The tzedakah she provides is less tangible, but she fulfills one element of the pyramid that highlights the many levels of charity, from helping someone a little bit with financial or other aid to raising an individual completely to independence. I remembered this pyramid from the halls of my Hebrew school; it was documented in a poster that often puzzled and intrigued me. Why are some levels of tzedakah better than others? Why is there a ranking at all? Surely any level is commendable?
I don’t think Wonder Woman would believe that. For her, some charity is greater than others. She exemplifies that in the sequences that show her saving an entire town from destruction and servitude. She reflects that when she talks to one particularly downtrodden individual, trying to discern the best way to help.
These are Jewish values, friends. Wonder Woman is, of course, at the top of the pyramid. But she showed me that there are many ways to contest violence and hatred, destruction and apathy. She showed me the importance of tzedakah. She showed me the importance of mitzvot.
And the most important lesson she taught me?
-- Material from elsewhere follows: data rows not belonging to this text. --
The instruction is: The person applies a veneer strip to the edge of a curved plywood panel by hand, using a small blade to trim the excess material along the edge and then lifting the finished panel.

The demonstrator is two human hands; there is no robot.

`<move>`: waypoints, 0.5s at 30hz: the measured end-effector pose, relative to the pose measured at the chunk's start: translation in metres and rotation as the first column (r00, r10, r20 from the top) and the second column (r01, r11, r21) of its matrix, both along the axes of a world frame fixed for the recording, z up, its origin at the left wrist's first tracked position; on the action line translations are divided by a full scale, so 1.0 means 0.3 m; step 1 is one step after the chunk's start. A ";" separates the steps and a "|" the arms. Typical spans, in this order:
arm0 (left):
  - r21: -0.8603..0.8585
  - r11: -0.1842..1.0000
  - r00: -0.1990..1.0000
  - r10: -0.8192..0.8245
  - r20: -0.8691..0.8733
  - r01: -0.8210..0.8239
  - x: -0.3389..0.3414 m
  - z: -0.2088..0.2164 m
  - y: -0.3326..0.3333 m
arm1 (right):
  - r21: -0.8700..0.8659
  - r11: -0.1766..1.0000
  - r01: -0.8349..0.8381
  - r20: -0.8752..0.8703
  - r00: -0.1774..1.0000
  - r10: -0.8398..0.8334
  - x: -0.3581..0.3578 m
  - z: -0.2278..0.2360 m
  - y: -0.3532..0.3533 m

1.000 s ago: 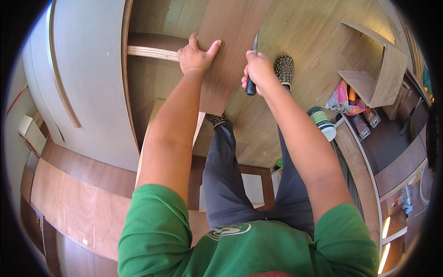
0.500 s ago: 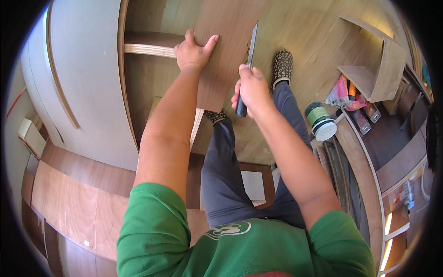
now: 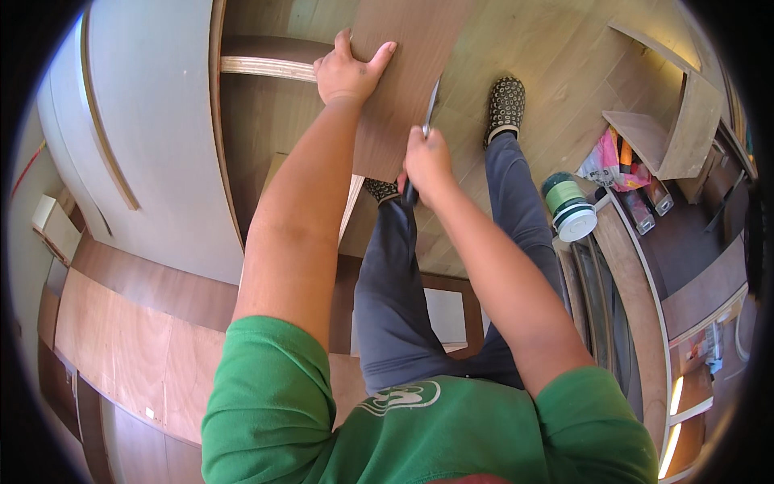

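A long wood-grain board (image 3: 407,89) slopes away from me, above a wooden frame. My left hand (image 3: 349,74) lies on the board's left side with thumb and fingers spread, pressing on it. In my right hand (image 3: 429,160) is a knife (image 3: 433,103) with a long narrow blade and a dark handle, the fist closed round the handle. The blade points away from me along the board's right edge, apparently against it. Where exactly the blade meets the edge is hard to see. A plywood-edged crosspiece (image 3: 266,68) of the frame runs in beside my left hand.
On the left stands a large grey panel (image 3: 153,153). A green jar with a white lid (image 3: 574,218) is right of my legs, near an open wooden box (image 3: 689,129) and a pink plastic bag (image 3: 603,160). My shoes stand on the wood floor (image 3: 556,73).
My right hand with the knife has moved left and slightly down, bringing the blade to the board's right edge. My left hand still rests on the board.
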State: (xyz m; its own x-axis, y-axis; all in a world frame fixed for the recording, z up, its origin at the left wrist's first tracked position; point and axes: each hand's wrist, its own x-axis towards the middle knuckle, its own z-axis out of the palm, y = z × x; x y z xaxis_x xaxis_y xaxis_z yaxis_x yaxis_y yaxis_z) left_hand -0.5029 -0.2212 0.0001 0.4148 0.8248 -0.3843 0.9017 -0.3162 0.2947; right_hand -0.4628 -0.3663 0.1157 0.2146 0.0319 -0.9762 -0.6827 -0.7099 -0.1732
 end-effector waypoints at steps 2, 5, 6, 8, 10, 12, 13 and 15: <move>0.013 1.000 1.000 -0.004 -0.006 0.004 0.006 -0.001 0.002 | -0.048 0.996 0.075 -0.120 0.990 -0.081 0.070 -0.104 0.031; 0.045 0.999 1.000 -0.004 -0.001 0.004 0.002 -0.019 0.009 | 0.004 0.994 0.109 -0.124 0.986 -0.108 0.039 -0.066 -0.012; 0.037 0.999 1.000 -0.002 -0.005 0.003 -0.005 -0.015 0.011 | 0.029 0.992 0.125 -0.118 0.986 -0.121 0.009 -0.005 -0.029; 0.008 1.000 1.000 0.002 -0.007 -0.002 -0.022 -0.009 0.002 | -0.002 0.992 0.126 -0.134 0.983 -0.125 -0.028 0.128 -0.039; -0.014 1.000 1.000 0.009 0.008 -0.009 -0.017 -0.007 -0.001 | -0.021 0.998 0.066 -0.120 0.990 -0.068 -0.083 0.122 -0.063; -0.012 1.000 1.000 0.001 0.001 -0.001 -0.004 0.002 -0.008 | -0.021 0.999 -0.027 -0.047 0.999 0.026 -0.155 0.059 -0.094; -0.004 1.000 1.000 0.001 -0.004 -0.001 0.002 0.001 0.000 | -0.016 1.000 -0.001 -0.074 0.997 0.000 -0.137 0.012 -0.094; -0.013 1.000 1.000 0.010 -0.009 -0.010 -0.001 0.000 -0.002 | -0.043 0.998 0.054 -0.144 0.988 -0.060 -0.086 -0.029 -0.088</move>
State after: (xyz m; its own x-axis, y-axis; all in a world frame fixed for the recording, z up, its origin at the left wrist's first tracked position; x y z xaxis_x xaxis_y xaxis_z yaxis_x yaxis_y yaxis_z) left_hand -0.5032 -0.2218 0.0000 0.4027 0.8237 -0.3991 0.9076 -0.3029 0.2905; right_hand -0.4886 -0.3926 0.1070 0.0710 -0.0146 -0.9974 -0.7381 -0.6733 -0.0427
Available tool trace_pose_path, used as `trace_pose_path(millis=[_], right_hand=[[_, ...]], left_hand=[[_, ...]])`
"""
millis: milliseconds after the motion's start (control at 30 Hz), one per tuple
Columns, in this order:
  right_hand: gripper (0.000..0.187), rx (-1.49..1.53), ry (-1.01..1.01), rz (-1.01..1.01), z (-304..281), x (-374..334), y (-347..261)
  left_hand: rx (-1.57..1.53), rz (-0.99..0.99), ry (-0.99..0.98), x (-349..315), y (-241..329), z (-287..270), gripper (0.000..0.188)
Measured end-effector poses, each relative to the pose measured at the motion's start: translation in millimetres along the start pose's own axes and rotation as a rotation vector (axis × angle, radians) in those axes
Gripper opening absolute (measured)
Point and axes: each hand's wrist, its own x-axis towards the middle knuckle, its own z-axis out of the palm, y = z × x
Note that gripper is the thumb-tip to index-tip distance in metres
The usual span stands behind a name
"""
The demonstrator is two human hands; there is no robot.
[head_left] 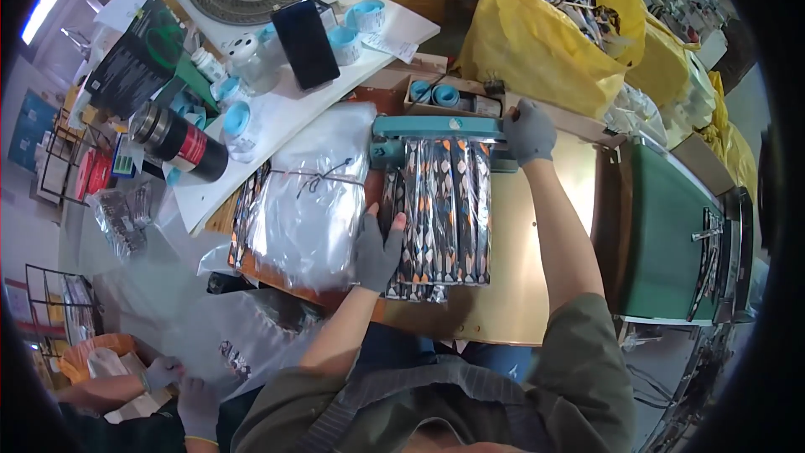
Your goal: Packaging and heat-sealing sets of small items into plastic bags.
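Press evenly with your right hand [530, 132], gripping the sealer [440, 127] by its right end, and with your left hand [377, 253], fingers parted, steady the packet [447, 218] in front.

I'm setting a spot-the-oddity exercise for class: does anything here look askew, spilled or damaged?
Slightly askew: beneath the upper patterned packet, another patterned packet juts out past its left side and lower edge, so the two don't line up. I see no clear spill or damage.

Right hand [530, 133] on teal lever [440, 127], grip unclear; left hand [378, 252], thumb spread, against patterned packet [447, 218].
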Motion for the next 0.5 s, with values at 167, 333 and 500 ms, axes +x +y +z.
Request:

Never stop trying to help … even when it seems hopeless.
In retrospect, the myriad thrills of Wonder Woman may well overwhelm the moral subtext that pervades the celluloid it flickers on. Yet the instruction conveyed cannot be underemphasized … and the fact that a Jewish actress is disseminating such a tutorial is critical to understanding this work as one that both breaks barriers and builds equity. For the takeaway from the film is not only that tolerance will surpass bigotry and good will conquer evil, but also that value systems are real and can be recognized in action, in decision, in ambition and in effort. Those value systems reflect ours as Jews. Those value systems are exactly what I learned many moons ago in Hebrew school.
So I have to thank Wonder Woman for calling my attention to them once again. I have to thank Gadot for representing them so articulately. But I can’t forget that I also have to thank all the fans who watched and will watch the picture … and who believe in these values and will demonstrate them throughout the course of their lives in their behavior.
Wonder Woman, Jewish learning, tzedakah and mitzvot? Of course–they go together. Yet only when I saw them all on the big screen could I understand that, could they make sense in combination.
I won’t forget this lesson easily. That’s a pretty big step, all things considered.
And one great, Wonder Woman-style leap for me in my journey as a Jewish man.